Scripts for crawling the website.
This lands a script that acts as a simple web crawler.
It'll crawl http://www.chromium.org and recursively fetch
all of the content on the site, rewriting any URLs to point
to the local copies of the pages.
The script uses a number of hard-coded values:
- the list of URLs to use as starting puts (in paths_to_crawl.txt)
- a list of URLs to skip (because they don't exist)
- alternate ways of writing equivalent URLs (e.g. /foo and
/a/chromium.org/dev/foo).
and so it is not a general-purpose crawler, but it would not be
too hard to generalize it a bit more to become one.
It also supports a `--prefix` option to rewrite all of the URLs
to that they start at an offset from the root directory of the
web server, e.g., instead of fetching /Home from ./home, it'll fetch
it from $prefix/home.
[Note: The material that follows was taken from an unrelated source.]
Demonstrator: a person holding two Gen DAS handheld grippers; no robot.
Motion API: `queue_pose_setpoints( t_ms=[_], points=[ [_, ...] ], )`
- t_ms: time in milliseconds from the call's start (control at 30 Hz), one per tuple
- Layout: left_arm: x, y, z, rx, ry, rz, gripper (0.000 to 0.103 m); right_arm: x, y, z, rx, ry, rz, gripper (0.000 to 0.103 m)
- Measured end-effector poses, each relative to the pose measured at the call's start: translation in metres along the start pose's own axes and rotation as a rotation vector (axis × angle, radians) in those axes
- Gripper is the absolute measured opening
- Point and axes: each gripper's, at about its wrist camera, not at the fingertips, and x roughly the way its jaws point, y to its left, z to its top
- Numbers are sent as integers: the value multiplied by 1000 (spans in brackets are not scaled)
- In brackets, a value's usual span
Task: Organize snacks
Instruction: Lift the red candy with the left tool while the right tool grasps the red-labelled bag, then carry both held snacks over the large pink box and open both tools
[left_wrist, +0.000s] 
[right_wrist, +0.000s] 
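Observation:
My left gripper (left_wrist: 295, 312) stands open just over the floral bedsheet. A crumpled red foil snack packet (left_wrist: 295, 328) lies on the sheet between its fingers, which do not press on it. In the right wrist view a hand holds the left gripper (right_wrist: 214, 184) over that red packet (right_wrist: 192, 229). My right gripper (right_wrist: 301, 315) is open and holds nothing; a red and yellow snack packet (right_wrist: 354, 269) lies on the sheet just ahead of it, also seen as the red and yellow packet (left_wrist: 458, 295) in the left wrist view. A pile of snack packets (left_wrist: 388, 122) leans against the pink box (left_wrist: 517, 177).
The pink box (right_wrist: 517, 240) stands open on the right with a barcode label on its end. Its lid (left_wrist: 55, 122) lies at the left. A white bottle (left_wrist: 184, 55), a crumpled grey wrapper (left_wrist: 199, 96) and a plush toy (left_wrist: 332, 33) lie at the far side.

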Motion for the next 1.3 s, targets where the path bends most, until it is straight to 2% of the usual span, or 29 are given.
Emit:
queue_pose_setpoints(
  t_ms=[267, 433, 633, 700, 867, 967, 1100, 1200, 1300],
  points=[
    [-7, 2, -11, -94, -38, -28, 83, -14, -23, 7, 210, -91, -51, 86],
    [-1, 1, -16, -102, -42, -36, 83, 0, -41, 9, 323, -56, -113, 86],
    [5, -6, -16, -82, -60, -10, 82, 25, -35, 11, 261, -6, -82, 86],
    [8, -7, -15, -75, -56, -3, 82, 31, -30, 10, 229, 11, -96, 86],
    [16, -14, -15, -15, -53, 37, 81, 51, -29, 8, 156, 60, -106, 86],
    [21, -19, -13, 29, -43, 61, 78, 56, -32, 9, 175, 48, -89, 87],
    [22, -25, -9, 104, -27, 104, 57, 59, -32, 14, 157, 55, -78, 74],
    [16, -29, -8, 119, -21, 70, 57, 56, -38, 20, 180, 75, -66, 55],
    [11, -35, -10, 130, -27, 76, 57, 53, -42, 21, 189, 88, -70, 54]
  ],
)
This is useful if you want to embed the
crawled content as a part of the larger site.
In the context of the chromium.org migration, this crawler and the
prefix option will allow us to nest the original content inside
the new content, in order to be able to easily compare the two.
Bug: 1267643
Change-Id: I9b917f4a1dba795bcda8286611e1d631d7d27518
Reviewed-on: https://chromium-review.googlesource.com/c/website/+/3266881
Commit-Queue: Dirk Pranke <dpranke@google.com>
Auto-Submit: Dirk Pranke <dpranke@google.com>
Reviewed-by: Struan Shrimpton <sshrimp@google.com>
diff --git a/scripts/common.py b/scripts/common.py
index f5c8e3d..a911f15 100644
--- a/scripts/common.py
+++ b/scripts/common.py
@@ -83,7 +83,7 @@
return page + '/index' + ext
if os.path.exists(top + page):
return page
- if os.path.exists(top + page + ext):
+ if ext and os.path.exists(top + page + ext):
return page + ext
return page